Edward Shortliffe
Updated: 11/16/2019 by Computer Hope
Name: Edward Hance Shortliffe
Born: August 28, 1947, in Edmonton, Alberta, Canada
Computer-related contributions
- Canadian-born American physician, and computer scientist known for MYCIN and Biomedical informatics.
- Frontrunner in the use of artificial intelligence in medicine.
- Chief developer of the clinical expert system MYCIN, one of the first rule-based artificial intelligence expert systems. It obtained clinical data interactively from a physician, and was used to diagnose and recommend treatment for severe infections.
Significant publications
- Rule-Based Expert Systems: The MYCIN Experiments of the Stanford Heuristic Programming Project (1984).
- Readings in Medical Artificial Intelligence: The First Decade (1984).
- Medical Informatics: Computer Applications in Health Care (1990).
- An Integrated Oncology Workstation (1991).
- Medical Informatics: Computer Applications in Health Care and Biomedicine (2000).
- Biomedical Informatics: Computer Applications in Health Care and Biomedicine (2006).
Honors and awards
- Morris F. Collen Award for Distinguished Contributions to Medical Informatics, American Medical Informatics Association, November (2006).

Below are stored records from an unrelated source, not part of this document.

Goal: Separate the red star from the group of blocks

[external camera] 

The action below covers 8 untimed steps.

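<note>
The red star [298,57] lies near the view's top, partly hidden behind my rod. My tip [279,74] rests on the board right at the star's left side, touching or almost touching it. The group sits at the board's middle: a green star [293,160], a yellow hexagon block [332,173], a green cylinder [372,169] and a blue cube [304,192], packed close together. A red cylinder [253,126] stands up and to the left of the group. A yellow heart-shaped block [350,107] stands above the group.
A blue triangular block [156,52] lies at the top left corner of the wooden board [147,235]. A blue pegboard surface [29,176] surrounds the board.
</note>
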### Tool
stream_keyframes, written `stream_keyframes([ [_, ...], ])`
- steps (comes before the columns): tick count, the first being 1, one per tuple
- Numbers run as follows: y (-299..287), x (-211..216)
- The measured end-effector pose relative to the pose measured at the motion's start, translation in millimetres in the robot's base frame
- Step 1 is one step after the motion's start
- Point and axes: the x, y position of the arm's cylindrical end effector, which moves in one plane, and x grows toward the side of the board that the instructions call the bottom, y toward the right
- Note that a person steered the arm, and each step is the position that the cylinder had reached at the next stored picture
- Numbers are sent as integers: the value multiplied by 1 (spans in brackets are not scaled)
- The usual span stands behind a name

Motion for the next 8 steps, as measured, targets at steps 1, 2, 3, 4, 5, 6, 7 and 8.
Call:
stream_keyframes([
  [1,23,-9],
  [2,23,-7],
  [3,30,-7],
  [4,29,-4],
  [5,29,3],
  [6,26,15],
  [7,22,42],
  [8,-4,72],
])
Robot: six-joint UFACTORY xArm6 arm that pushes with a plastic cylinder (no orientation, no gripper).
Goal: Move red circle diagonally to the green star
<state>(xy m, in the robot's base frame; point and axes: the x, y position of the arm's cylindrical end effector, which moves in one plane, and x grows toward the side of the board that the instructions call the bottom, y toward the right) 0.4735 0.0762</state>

- Appointed Rolf H. Scholdager Professor of Biomedical Informatics, Columbia University, June (2005).
- National Associate, National Academies, Washington, DC, December (2004).
- Mastership, American College of Physicians, November (2002).
- Young Investigator Award, Western Society for Clinical Investigation, February (1987).
- Henry J. Kaiser Family Foundation Faculty Scholar in General Internal Medicine, (July 1983—June 1988).
- Research Career Development Award, National Library of Medicine, (July 1979—June 1984).
- Grace Murray Hopper Award (Distinguished computer scientist under age 30), Association for Computing Machinery, (1976).